So it can make more decisions classifying people, figuring out whom to favor, whom to disfavor. I'm defining Kitopia a little bit in terms of what it's not, but to get back to the positive vision, you have this intellectual commons of research development of data that we haven't really touched on privacy yet, but but data that is sourced in a consensual way and when it's, essentially, one of the things that I would love to have is a little AI muse that actually does embody my values and amplifies my ability to engage with technology and information on the Internet in a way that doesn't feel icky or oppressive and I don't have that in the world yet.

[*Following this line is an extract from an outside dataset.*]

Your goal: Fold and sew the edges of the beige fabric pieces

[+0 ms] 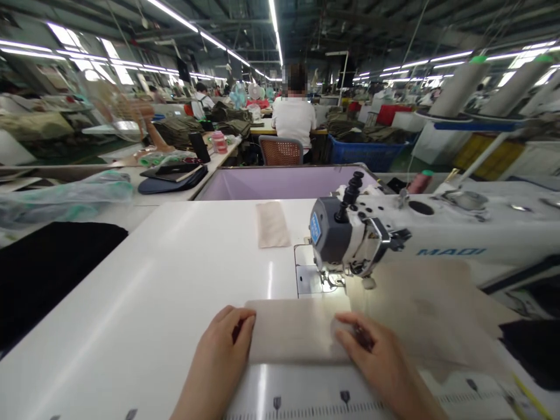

That’s Kit Walsh, describing an ideal world she calls “Kitopia”. Kit is a senior staff attorney at the Electronic Frontier Foundation. She works on free speech, net neutrality and copyright and many other issues related to freedom of expression and access to knowledge. In fact, her full title is EFF’s Director of Artificial Intelligence & Access to Knowledge Legal Projects. So, where is Kitopia, you might ask? Well we can’t get there from here - yet. Because it doesn’t exist. Yet. But here at EFF we like to imagine what a better online world would look like, and how we will get there and today we’re joined by Kit and by EFF’s Senior Staff Technologist Jacob Hoffman-Andrews. In addition to working on AI with us, Jacob is a lead developer on Let's Encrypt, and his work on that project has been instrumental in helping us encrypt the entire web. I’m Cindy Cohn, the executive director of the Electronic Frontier Foundation.

And I’m Jason Kelley, EFF’s Activism Director. This is our podcast series How to Fix the Internet.

I think in my ideal world people are more able to communicate with each other across language barriers, you know, automatic translation, transcription of the world for people who are blind or for deaf people to be able to communicate more clearly with hearing people. I think there's a lot of ways in which AI can augment our weak human bodies in ways that are beneficial for people and not simply increasing the control that their governments and their employers have over their lives and their bodies.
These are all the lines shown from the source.